Carreguei um pouco no acelerador e avancei três, quatro metros na fila.




*Correcção de "Karol" - estaria a pensar no papa J.P. II e nas suas aparições na Praça de São Pedro e que vai ser promovido a santo?
 

quarta-feira, julho 03, 2013

Durrell


sexta-feira, junho 28, 2013

Parece que veio o calor.
As cigarras e os grilos acompanham-no lá ao fundo.
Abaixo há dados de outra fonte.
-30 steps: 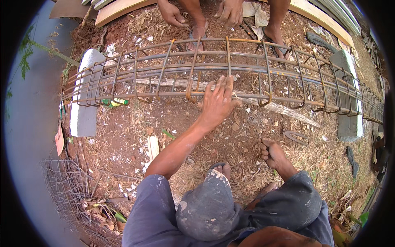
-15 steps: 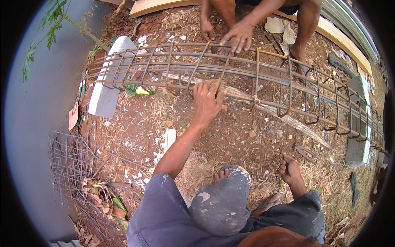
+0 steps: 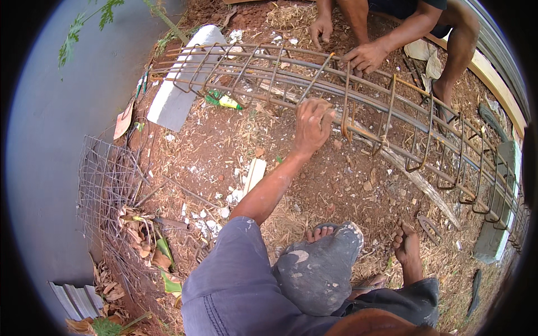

quinta-feira, junho 20, 2013

sábado, junho 15, 2013


quarta-feira, junho 12, 2013

O escaravelho

"É pena que não saibamos controlar os sonhos", pensou o escaravelho enquanto empurrava a bola de esterco pelo carreiro. A sua carapaça reluzia e era uma espécie de farol negro para todos os insectos em redor.
"Esta história tem que avançar, apesar de não passar de uma bola de esterco" , e continuou a empurrar, a empurrar.
Passou por cima de um agente da bolsa que estava a preparar o seu suicídio, estava prostrado no chão, de barriga para baixo e de braços abertos, queria sentir o pulsar da terra antes de se matar, mas não conseguia sentir absolutamente nada.
Parou ao lado de uma bola de golfe que era infinitamente mais bonita do que a sua bola de esterco, mas não caiu na tentação de trocar pela sua bola de esterco.
Viu um louva-a-deus a faiscá-lo com os seus enormes olhos verdes em cima de um ramo de cauchu. O escaravelho baixou logo o olhar como se estivesse a venerá-lo, mas não largou a sua bola de esterco. Depois ouviu o louva-a-deus a verrinar e olhou de esguelha sobre o ombro, o outro estava esbracejar como um louco.
Deteve-se quando viu duas velhas que se arrastavam na sua direcção. Teve de se afastar para que as velhas não o pisassem.
"O porta-moedas é meu, ouviste?", disse uma das velhas. Um cheiro pestilento descia-lhe pelas pernas abaixo, o escaravelho ficou um pouco excitado, mas a velha tinha uma verruga no nariz e cravos nos dedos e o escaravelho teve medo que ela fosse uma bruxa.
"Não é nada, o rapazola deu-mo a mim", respondeu a outra que trazia folhas de louro no avental surrado.
O tonto do rapaz tinha encontrado um porta-moedas e pensou que pertencia a uma das velhas que não se fizeram rogadas e nem sequer agradeceram ao rapaz. Não tenham pena do tonto do rapaz, ele mija por cima das formigas que são amigas do escaravelho.
Depois viu o mestre-escola que estava à janela a besuntar com óleo o pouco cabelo que tinha. Se não o fizesse, o cabelo encrespava-se e os alunos riam-se dele. O escaravelho desejou ter  um tufo de pelos daqueles na sua bola. O mestre-escola ajeitou os óculos em cima do nariz de pepino e sorriu para ele, mas o escaravelho não reparou - meteu-se pelos caniços que abriram alas para que ele pudesse passar com o seu lingote arredondado.